→ EXERCISE GOAL: Some of the lines below need repeating. Reproduce exactly those between the lines holding "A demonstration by" and "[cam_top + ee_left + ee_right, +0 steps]", inclusive.

→ DATA BELOW:
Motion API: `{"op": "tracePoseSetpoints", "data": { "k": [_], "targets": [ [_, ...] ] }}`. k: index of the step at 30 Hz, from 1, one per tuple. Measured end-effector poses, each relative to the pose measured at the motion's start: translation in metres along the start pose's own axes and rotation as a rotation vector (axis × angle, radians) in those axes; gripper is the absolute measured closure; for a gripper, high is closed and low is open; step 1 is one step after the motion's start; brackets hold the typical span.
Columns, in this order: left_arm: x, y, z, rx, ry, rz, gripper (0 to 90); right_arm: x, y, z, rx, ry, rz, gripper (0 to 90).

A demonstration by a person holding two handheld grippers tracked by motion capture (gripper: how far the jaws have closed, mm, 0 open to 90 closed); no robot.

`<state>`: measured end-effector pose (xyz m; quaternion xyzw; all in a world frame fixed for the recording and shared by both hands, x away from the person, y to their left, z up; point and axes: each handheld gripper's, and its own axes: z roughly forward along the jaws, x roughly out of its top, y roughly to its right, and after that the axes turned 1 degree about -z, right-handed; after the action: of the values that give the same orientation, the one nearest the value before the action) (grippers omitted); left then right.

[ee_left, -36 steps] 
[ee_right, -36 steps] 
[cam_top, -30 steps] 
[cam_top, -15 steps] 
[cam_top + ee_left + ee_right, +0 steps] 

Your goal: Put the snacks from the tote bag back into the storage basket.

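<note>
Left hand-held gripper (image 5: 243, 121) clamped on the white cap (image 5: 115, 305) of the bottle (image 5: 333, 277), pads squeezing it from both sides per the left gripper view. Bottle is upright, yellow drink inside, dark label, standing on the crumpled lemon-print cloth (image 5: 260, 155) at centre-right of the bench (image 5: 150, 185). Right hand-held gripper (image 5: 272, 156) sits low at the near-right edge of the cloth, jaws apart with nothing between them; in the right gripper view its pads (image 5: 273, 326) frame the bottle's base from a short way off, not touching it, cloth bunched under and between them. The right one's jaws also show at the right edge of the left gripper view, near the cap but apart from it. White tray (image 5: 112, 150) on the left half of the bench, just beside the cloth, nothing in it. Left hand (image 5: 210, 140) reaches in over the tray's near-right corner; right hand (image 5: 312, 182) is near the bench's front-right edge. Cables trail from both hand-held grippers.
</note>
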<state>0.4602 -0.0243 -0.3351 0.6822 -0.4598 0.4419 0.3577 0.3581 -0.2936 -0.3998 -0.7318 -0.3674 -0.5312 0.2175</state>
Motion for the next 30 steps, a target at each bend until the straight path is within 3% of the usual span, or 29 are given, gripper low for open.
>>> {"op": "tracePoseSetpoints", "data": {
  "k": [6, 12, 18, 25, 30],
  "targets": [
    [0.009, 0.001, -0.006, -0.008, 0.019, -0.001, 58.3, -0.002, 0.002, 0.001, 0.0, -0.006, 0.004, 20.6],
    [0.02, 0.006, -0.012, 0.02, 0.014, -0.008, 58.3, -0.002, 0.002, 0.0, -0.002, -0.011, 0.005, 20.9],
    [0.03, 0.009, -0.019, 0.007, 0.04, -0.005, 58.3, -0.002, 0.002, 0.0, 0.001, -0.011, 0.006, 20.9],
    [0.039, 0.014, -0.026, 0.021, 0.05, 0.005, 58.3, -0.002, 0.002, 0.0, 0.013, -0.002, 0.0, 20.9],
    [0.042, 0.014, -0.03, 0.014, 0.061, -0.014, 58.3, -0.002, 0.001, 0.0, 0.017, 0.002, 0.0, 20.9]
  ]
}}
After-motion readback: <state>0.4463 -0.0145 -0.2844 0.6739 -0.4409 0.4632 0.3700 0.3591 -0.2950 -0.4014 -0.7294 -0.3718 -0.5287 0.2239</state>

→ THE ANSWER:
A demonstration by a person holding two handheld grippers tracked by motion capture (gripper: how far the jaws have closed, mm, 0 open to 90 closed); no robot.

`<state>`: measured end-effector pose (xyz m; quaternion xyzw; all in a world frame fixed for the recording and shared by both hands, x away from the person, y to their left, z up; point and axes: each handheld gripper's, and its own axes: z roughly forward along the jaws, x roughly out of its top, y roughly to its right, and after that the axes turned 1 degree about -z, right-handed; after the action: of the values that give the same orientation, the one nearest the value before the action) (grippers omitted); left then right.

[ee_left, -36 steps] 
[ee_right, -36 steps] 
[cam_top, -30 steps] 
[cam_top, -15 steps] 
[cam_top + ee_left + ee_right, +0 steps] 

The output is finished, and nothing else is needed.